Rather modestly, she refers to these as 'Chamber Music', and although they are rooted in classical forms, they demonstrate a variety of approaches – often ingeniously using traditional sonics to create striking contemporary effects such as tape delay achieved through offsetting voices leading to impressive counterpoint sounds. This remarkable mix of old and new, from a four-voice choir work based on a medieval piece to a highly unusual tuning for four trumpets, illustrates her talent over an impressive range.

It’s a project ambitious in the extreme, but one that is consistently engaging, with some delightful subtleties and nuances that require no academic musical knowledge to appreciate and enjoy. A good example is the opening track, “Hall of Mirrors” for carillon bells and electric organ. Slow, meditative with an almost sepulchral atmosphere, its resonance is extraordinary and affecting.

We then move back to the medieval period for “Alas, Departing”, based on a lament from the 1400s. Two voices are layered to create the effect of four. It’s a stark and beautiful track, with a secular text deliberately used in an arrangement most often heard in pre-Reformation masses; a decidedly modern creation, as if Steve Reich were transported back to the age of Henry IV. We often associate drone-based music with contemporary composition, but Davachi sustains the sound of a baroque organ with an unusual valve system that allows for some hypnotically-gentle tonal shifts, to produce a piece strikingly modern.

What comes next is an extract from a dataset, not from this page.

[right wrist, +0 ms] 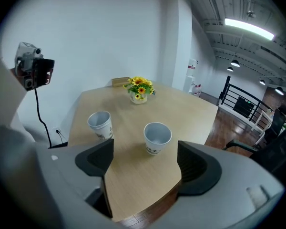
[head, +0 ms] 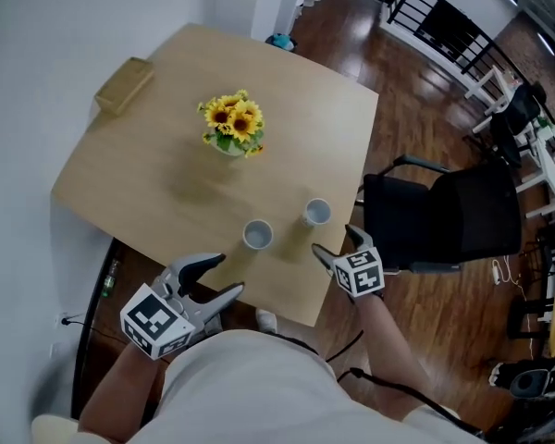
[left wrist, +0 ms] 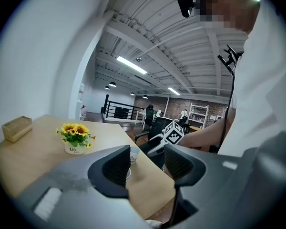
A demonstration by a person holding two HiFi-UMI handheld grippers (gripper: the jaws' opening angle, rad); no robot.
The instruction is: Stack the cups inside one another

The solo organ pieces (“Harmonies in Green” and “Harmonies in Bronze”) were recorded in a Belgian church, and highlight what a wondrous effect the reverberative context can contribute. The overlap of chords here produces a sense of being enveloped in waves of sound as the tracks evolve slowly and powerfully. Again, one senses the ancient and the modern simultaneously: a feature characteristic of Davachi’s work across her catalogue.

Two quartets, one with the addition of woodwind and drone, show her using a standard western format and taking it in a twenty-first century direction. “Icon Studies I” uses some unusual modes of scales (such as repeated notes within an octave) resulting in something both recognisable and yet strangely disorientating. Inviting close attention, it’s nevertheless far from merely an academic exercise.

“Icon Studies II” has more orthodox quartet forces (two violins, viola, cello) but with a tuning based on a Middle Ages system; and, again, it’s fascinating to hear something that suggests the medieval and the modern in its long phrasing. It has the immersive qualities of sacred pre-Renaissance and contemporary ambient music.

Overall, this is an album that makes so much of the distant past and the present through intelligent working with and against classical music conventions. Recommended to anyone wanting to experience a beautiful and evocative soundscape created out of a highly original sensibility.